What does it mean to be born out of a faultline? A faultline is a fracture deep in the rock of the earth  that splits it in two. Scientists are able to trace the displacement of the halves by identifying the piercing point, finding the two halves and following the geological trail back in time to when they were whole. You were born out of shattering rock and shifting plates.
Your father was an American soldier, your mother grew up in a rural village in the Philippines. You tell me that they were starving, surviving on only rice. It’s not a coincidence that all the Filipina women in your family are married to white American GIs. How much choice is there in the movement of bodies? In the movement of our bodies?

Barriers. Blockades. Boundaries.

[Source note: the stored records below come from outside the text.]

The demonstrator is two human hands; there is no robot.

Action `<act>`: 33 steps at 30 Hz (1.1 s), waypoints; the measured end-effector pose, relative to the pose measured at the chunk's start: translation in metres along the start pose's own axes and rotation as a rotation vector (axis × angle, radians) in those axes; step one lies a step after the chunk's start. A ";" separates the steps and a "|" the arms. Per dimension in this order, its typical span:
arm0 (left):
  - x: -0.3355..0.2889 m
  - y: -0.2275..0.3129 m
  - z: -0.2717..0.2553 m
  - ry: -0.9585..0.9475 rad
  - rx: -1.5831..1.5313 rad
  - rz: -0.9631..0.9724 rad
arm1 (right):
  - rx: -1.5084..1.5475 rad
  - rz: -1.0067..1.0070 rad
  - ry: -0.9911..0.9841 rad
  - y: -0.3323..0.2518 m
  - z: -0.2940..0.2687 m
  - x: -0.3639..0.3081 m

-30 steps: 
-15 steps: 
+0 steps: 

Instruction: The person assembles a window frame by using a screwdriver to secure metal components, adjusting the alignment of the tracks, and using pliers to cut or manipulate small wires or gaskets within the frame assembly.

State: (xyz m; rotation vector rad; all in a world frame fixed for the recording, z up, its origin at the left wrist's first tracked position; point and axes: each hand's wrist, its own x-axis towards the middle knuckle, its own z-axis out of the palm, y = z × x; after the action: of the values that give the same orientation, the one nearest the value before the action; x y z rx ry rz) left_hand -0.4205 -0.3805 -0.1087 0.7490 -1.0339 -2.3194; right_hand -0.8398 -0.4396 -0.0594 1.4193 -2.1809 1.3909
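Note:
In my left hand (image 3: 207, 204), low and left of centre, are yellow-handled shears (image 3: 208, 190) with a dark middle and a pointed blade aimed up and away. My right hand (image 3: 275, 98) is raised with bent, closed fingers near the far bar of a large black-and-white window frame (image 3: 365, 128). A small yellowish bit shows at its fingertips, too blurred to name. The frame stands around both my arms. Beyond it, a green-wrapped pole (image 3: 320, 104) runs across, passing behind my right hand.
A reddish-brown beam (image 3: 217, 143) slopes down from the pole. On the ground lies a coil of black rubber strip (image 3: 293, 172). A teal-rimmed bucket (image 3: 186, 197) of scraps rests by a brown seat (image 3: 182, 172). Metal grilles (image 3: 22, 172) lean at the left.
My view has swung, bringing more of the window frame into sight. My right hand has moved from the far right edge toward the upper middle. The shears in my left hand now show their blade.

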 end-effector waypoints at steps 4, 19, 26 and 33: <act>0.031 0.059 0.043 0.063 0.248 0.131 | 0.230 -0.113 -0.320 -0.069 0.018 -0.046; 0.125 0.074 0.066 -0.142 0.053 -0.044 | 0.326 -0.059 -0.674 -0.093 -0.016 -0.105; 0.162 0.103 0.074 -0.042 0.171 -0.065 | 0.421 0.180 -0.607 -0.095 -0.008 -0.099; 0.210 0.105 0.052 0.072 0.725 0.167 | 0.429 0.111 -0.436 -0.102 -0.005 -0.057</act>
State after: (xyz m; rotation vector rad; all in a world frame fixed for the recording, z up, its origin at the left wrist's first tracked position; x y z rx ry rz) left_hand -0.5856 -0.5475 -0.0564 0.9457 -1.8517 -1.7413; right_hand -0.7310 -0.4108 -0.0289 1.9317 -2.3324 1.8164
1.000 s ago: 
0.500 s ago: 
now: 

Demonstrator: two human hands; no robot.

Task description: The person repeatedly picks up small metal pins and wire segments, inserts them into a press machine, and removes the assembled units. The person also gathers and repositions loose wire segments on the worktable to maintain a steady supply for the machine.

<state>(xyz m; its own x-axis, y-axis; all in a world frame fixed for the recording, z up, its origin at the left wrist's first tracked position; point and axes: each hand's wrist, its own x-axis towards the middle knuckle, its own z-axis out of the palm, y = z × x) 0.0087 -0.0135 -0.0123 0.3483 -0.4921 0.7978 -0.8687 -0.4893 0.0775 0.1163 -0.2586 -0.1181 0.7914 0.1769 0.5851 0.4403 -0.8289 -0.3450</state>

Like scars, like the fissures of stone.

A fault is responsibility for an accident, as in “It’s all my fault”. I can trace the fault line, the words of apology in the way we hold our bodies. How many times have you told me that I don’t need to apologize? I pronounce it the way my daddy does, the way his daddy does. This is what it’s like loving across diaspora. Voices thick with cities we’ve only been to once.